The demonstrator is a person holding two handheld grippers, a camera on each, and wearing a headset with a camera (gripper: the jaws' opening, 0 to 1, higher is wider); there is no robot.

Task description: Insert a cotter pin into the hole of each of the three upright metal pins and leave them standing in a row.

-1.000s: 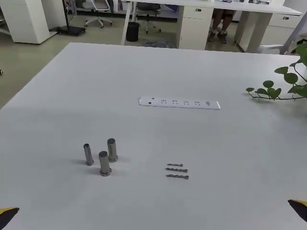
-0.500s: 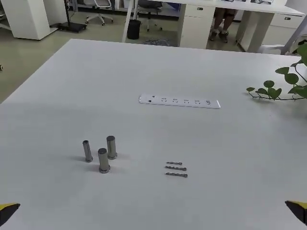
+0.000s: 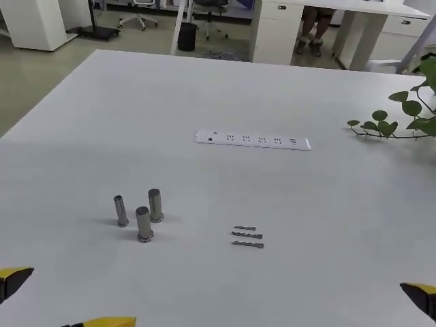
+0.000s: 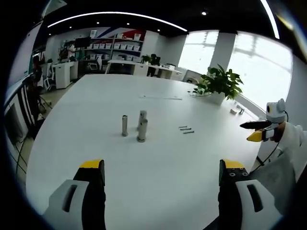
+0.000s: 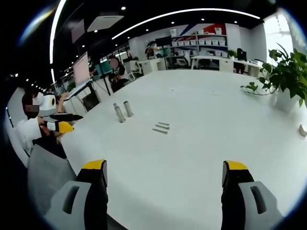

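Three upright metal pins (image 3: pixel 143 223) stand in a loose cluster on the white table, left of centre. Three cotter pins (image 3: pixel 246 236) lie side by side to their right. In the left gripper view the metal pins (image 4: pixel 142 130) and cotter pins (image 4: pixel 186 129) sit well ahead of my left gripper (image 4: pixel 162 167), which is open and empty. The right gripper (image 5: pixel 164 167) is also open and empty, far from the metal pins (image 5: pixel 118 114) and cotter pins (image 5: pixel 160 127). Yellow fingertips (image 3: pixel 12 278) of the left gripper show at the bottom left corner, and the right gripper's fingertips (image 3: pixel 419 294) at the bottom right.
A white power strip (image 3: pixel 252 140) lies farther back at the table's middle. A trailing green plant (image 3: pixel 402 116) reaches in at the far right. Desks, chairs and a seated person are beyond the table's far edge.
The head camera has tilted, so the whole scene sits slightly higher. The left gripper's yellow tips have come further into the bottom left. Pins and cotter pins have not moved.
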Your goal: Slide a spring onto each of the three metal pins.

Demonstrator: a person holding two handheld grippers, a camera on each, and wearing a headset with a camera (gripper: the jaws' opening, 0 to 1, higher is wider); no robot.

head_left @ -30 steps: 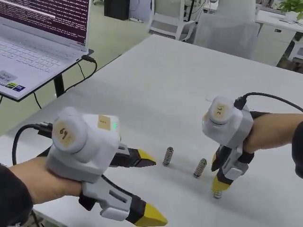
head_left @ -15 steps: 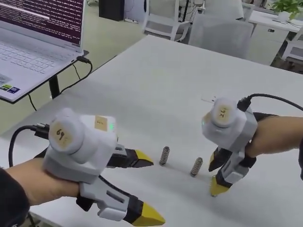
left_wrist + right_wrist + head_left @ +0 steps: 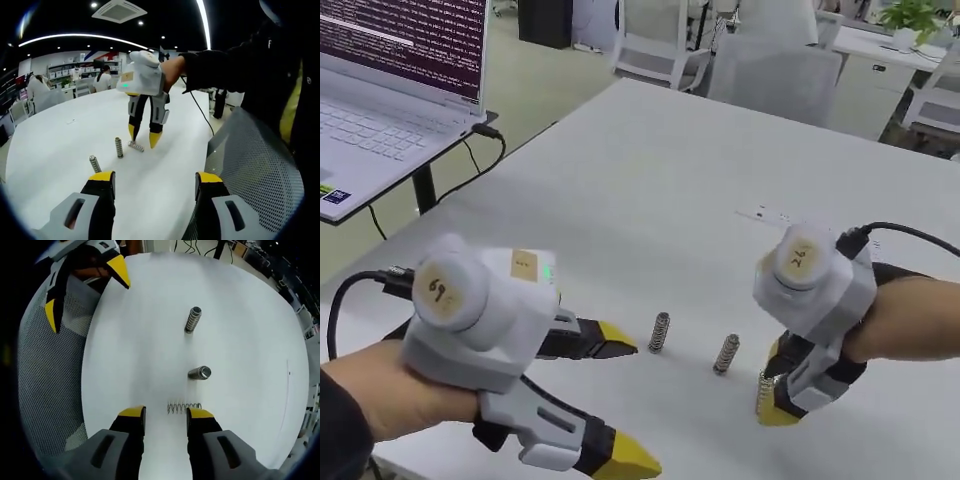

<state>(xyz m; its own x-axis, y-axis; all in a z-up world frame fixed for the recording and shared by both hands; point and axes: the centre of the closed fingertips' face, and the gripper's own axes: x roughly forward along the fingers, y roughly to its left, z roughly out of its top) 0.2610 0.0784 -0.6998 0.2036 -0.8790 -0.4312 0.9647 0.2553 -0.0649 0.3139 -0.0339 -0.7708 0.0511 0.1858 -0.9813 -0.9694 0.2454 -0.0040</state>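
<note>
On the white counter (image 3: 670,180) the left claw (image 3: 156,177) hovers with jaws wide apart. The right claw (image 3: 166,412), jaws apart and empty, points down at a loose spring (image 3: 184,406) lying flat at its tips. The nearer pin (image 3: 200,372) and the farther pin (image 3: 193,319) stand sprung, so probably one remains.

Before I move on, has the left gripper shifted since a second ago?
No, the left gripper keeps the same gap beside the nearest upright spring.
</note>
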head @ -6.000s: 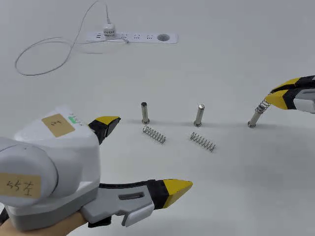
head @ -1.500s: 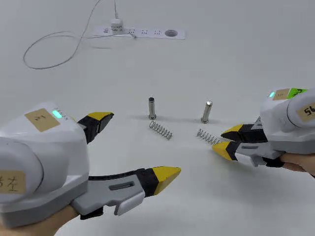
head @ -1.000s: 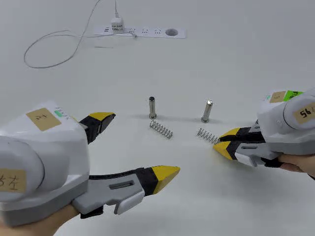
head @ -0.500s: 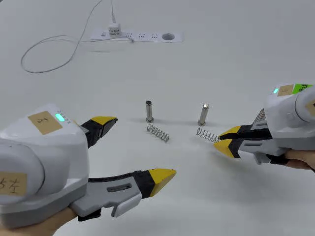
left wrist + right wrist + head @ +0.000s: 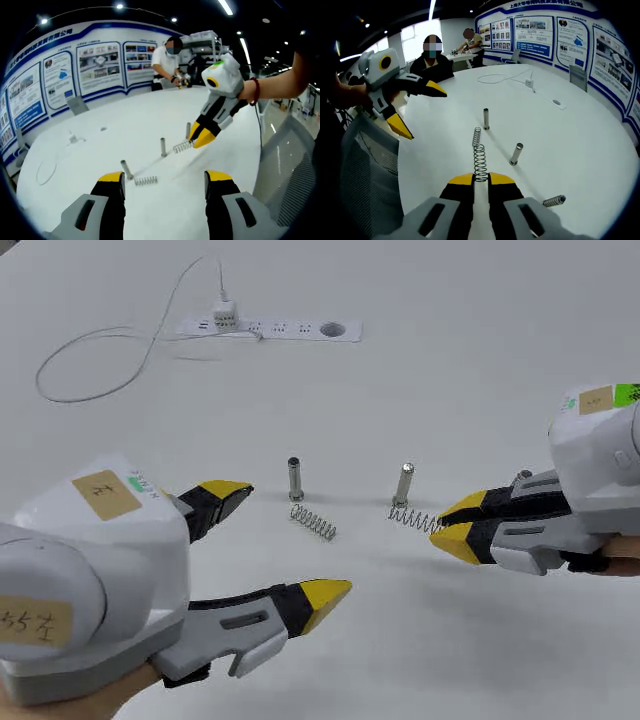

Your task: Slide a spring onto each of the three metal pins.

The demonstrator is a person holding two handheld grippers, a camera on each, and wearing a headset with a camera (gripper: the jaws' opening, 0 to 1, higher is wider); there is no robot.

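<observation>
The right tool [image 5: 455, 524] is closed on one end of a spring [image 5: 415, 520], whose free end reaches toward the foot of the middle pin [image 5: 402, 484], which is bare. The left pin [image 5: 294, 478] is bare too, and the last spring [image 5: 313, 523] lies loose on the tabletop [image 5: 420, 390] just beside it. The third pin [image 5: 554, 200], near the right tool, already carries its coil. The left tool [image 5: 275, 541] hovers wide open, holding nothing. By this showing one pin of three is done; one spring is in hand and one is yet to be picked up.
</observation>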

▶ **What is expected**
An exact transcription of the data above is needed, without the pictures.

▶ **Solution for this task**
The demonstrator is a person holding two handheld grippers, a camera on each, and wearing a headset with a camera (gripper: the jaws' opening, 0 to 1, higher is wider); there is no robot.

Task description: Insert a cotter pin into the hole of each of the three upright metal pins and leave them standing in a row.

-1.000s: 
-0.500s: 
+0.000s: 
+0.000s: 
+0.000s: 

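Three upright metal pins (image 3: pixel 143 223) stand in a loose cluster on the white table, left of centre. Three cotter pins (image 3: pixel 246 236) lie side by side to their right. In the left gripper view the metal pins (image 4: pixel 142 130) and cotter pins (image 4: pixel 186 129) sit well ahead of my left gripper (image 4: pixel 162 167), which is open and empty. The right gripper (image 5: pixel 164 167) is also open and empty, far from the metal pins (image 5: pixel 118 114) and cotter pins (image 5: pixel 160 127). Yellow fingertips (image 3: pixel 12 278) of the left gripper show at the bottom left corner, and the right gripper's fingertips (image 3: pixel 419 294) at the bottom right.
A white power strip (image 3: pixel 252 140) lies farther back at the table's middle. A trailing green plant (image 3: pixel 402 116) reaches in at the far right. Desks, chairs and a seated person are beyond the table's far edge.
The head camera has tilted, so the whole scene sits slightly higher. The left gripper's yellow tips have come further into the bottom left. Pins and cotter pins have not moved.
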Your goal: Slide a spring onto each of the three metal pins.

Demonstrator: a person holding two handheld grippers, a camera on each, and wearing a headset with a camera (gripper: the jaws' opening, 0 to 1, higher is wider); no robot.

head_left @ -30 steps: 
head_left @ -15 steps: 
left_wrist + right_wrist + head_left @ +0 steps: 

<state>(xyz m; its own x-axis, y-axis; all in a z-up world frame fixed for the recording and shared by both hands; point and axes: the centre of the closed fingertips' face, and the gripper's own axes: x roughly forward along the fingers, y roughly to its left, z roughly out of its top) 0.2610 0.0784 -0.6998 0.2036 -0.8790 -0.4312 0.9647 0.2553 -0.0649 0.3139 -0.0339 -0.7708 0.0511 0.1858 -0.9813 -0.9694 0.2454 -0.0040</state>
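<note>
On the white counter (image 3: 670,180) the left claw (image 3: 156,177) hovers with jaws wide apart. The right claw (image 3: 166,412), jaws apart and empty, points down at a loose spring (image 3: 184,406) lying flat at its tips. The nearer pin (image 3: 200,372) and the farther pin (image 3: 193,319) stand sprung, so probably one remains.

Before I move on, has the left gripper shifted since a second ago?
No, the left gripper keeps the same gap beside the nearest upright spring.
</note>
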head @ -6.000s: 
head @ -1.500s: 
head @ -1.000s: 
head @ -0.500s: 
left wrist + right wrist + head @ +0.000s: 

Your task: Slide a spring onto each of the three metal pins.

The demonstrator is a person holding two handheld grippers, a camera on each, and wearing a headset with a camera (gripper: the jaws' opening, 0 to 1, higher is wider); there is no robot.

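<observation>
The right tool [image 5: 455, 524] is closed on one end of a spring [image 5: 415, 520], whose free end reaches toward the foot of the middle pin [image 5: 402, 484], which is bare. The left pin [image 5: 294, 478] is bare too, and the last spring [image 5: 313, 523] lies loose on the tabletop [image 5: 420, 390] just beside it. The third pin [image 5: 554, 200], near the right tool, already carries its coil. The left tool [image 5: 275, 541] hovers wide open, holding nothing. By this showing one pin of three is done; one spring is in hand and one is yet to be picked up.
</observation>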

The answer has been given, and the exercise is done.